L'approche des élections présidentielle et législatives -- officiellement toujours prévues en mai -- a fait de leur accueil un sujet plus brûlant encore, obligeant le président Recep Tayyip Erdogan, sous la pression de l'opposition, à promettre le retour chez eux d'un million de Syriens - sur la base du volontariat, assure-t-il.
«Toujours coupables»
Interrogés sur le regain de haine à leur égard, beaucoup font profil bas.
Muhammed Bekir, arrivé en Turquie il y a onze ans, et qui vit depuis le séisme dans une tente avec 26 autres personnes, affirme à l'AFP "ne rien savoir" des accusations dont lui et ses compatriotes font l'objet.
Dans un autre camp d'Antakya, où des tentes de l'ONU côtoient celles de l'Afad, l'organisme public turc de gestion des catastrophes, les langues se délient.
"Les premières personnes à avoir pillé les boutiques étaient des Turcs. Mais ça, personne ne le dit", dénonce Ouadda, un jeune père de 35 ans qui travaille dans le BTP.
"Les Syriens sont toujours les coupables ici. Ce n'est pas notre patrie, alors ils peuvent nous accuser de tout !", souffle-t-il.
Cent kilomètres plus au nord à Islahiye, un district de la province de Gaziantep, également dévasté par le séisme, le débat est tout aussi enflammé.
Dans la nuit du séisme, quand des milliers d'immeubles se sont effondrés, Ahmad Salami s'est précipité pour extraire des survivants des décombres, raconte-t-il à l'AFP devant une tente blanche où il vit désormais avec sa femme et ses cinq enfants.
"Nous avons sorti vingt personnes vivantes le premier jour, neuf Syriens et onze Turcs", affirme le trentenaire, réfugié originaire de Hama, dans le centre de la Syrie.
"Certains Turcs disent que nous volons. Mais nous ne sommes pas allés dans les décombres pour voler!

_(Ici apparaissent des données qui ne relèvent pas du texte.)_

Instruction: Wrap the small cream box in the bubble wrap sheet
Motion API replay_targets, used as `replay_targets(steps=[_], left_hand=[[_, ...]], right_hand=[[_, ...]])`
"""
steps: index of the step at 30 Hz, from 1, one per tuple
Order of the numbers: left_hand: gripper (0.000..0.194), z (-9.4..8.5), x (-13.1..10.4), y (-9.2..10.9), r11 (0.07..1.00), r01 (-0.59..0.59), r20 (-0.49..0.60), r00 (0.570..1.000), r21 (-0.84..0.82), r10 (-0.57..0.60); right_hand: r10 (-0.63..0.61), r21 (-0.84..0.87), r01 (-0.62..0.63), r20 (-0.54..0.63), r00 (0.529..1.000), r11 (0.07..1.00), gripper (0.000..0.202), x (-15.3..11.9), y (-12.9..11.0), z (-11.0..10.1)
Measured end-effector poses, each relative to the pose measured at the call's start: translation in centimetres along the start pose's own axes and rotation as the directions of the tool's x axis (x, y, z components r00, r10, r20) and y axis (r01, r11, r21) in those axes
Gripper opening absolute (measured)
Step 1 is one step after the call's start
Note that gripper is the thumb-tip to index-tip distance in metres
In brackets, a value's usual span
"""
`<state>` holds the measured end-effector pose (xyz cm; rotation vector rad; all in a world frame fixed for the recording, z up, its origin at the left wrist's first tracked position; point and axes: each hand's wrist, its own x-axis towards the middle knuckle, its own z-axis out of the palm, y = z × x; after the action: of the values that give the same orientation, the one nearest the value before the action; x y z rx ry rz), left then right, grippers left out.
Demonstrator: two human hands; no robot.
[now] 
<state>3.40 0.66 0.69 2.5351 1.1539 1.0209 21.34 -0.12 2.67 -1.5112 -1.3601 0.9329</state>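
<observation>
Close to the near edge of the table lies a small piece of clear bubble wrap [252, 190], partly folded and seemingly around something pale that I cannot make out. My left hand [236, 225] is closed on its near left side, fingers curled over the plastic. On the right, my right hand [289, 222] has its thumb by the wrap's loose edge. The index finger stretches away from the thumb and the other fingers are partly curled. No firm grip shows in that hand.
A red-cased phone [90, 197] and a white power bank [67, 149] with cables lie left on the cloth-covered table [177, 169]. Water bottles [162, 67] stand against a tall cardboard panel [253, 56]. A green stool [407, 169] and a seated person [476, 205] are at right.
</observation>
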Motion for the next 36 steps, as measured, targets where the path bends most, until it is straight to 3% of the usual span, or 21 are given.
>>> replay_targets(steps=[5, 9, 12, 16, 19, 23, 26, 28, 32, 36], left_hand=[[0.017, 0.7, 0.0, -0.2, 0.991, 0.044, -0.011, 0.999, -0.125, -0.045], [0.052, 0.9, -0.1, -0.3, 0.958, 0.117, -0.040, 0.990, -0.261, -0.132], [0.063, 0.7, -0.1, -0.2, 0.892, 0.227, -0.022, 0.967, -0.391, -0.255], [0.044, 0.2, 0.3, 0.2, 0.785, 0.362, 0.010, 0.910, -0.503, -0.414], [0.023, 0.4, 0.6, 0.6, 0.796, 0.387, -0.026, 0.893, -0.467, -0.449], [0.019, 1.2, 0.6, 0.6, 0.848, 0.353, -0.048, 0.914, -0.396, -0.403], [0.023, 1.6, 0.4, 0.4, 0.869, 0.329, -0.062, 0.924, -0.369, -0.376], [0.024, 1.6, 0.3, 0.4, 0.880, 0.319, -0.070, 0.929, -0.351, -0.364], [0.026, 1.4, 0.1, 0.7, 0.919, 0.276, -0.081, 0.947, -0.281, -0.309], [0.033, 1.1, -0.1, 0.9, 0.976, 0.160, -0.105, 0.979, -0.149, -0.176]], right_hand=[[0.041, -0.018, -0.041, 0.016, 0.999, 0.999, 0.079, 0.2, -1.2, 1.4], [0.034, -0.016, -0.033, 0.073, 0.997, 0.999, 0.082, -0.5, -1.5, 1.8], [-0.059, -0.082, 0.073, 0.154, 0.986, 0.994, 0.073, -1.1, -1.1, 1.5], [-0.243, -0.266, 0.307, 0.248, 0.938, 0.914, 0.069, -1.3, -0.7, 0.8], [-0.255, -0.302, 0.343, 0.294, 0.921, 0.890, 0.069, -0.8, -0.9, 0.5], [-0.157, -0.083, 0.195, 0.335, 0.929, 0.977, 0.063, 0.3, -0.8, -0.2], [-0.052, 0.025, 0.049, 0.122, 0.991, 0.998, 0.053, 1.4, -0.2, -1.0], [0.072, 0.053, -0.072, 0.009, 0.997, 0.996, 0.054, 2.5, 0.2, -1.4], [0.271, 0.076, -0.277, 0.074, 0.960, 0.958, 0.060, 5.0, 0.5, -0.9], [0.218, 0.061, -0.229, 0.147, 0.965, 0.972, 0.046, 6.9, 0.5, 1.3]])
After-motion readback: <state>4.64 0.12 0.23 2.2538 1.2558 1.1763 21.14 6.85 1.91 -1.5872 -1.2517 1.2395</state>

Seulement pour aider les gens", se défend-il, son bébé de onze mois dans les bras.
Au milieu des bâtiments en ruine, Baki Evren, 43 ans, l'affirme tout de go: "Les Turcs cherchent à sauver des vies mais les Syriens cherchent de l'argent, de l'or !"
"Quand les Syriens sont arrivés en Turquie, (les autorités) leur ont donné des tentes, des ventilateurs (...) Nous, nous n'avons reçu de quoi nous chauffer qu'hier", poursuit-il.
"Occupons-nous d'abord de nos propres citoyens (...) Nous ne pouvons aider que nous-mêmes !", renchérit Rahsan, habitante d'Islahiye, doudoune noire sans manche et fichu blanc brodé de fleurs.
Ahmad Salami veut toutefois relativiser.
"Certains Turcs ne nous aiment pas. Ils demandent +Qu'est-ce vous faites ici ? Retournez en Syrie !+. Mais ils sont peu nombreux... Peut-être 5% ", estime-t-il.
"Nous vivions tous ensemble ici. Nous payions des loyers. Nous vivions comme des Turcs", rappelle-t-il.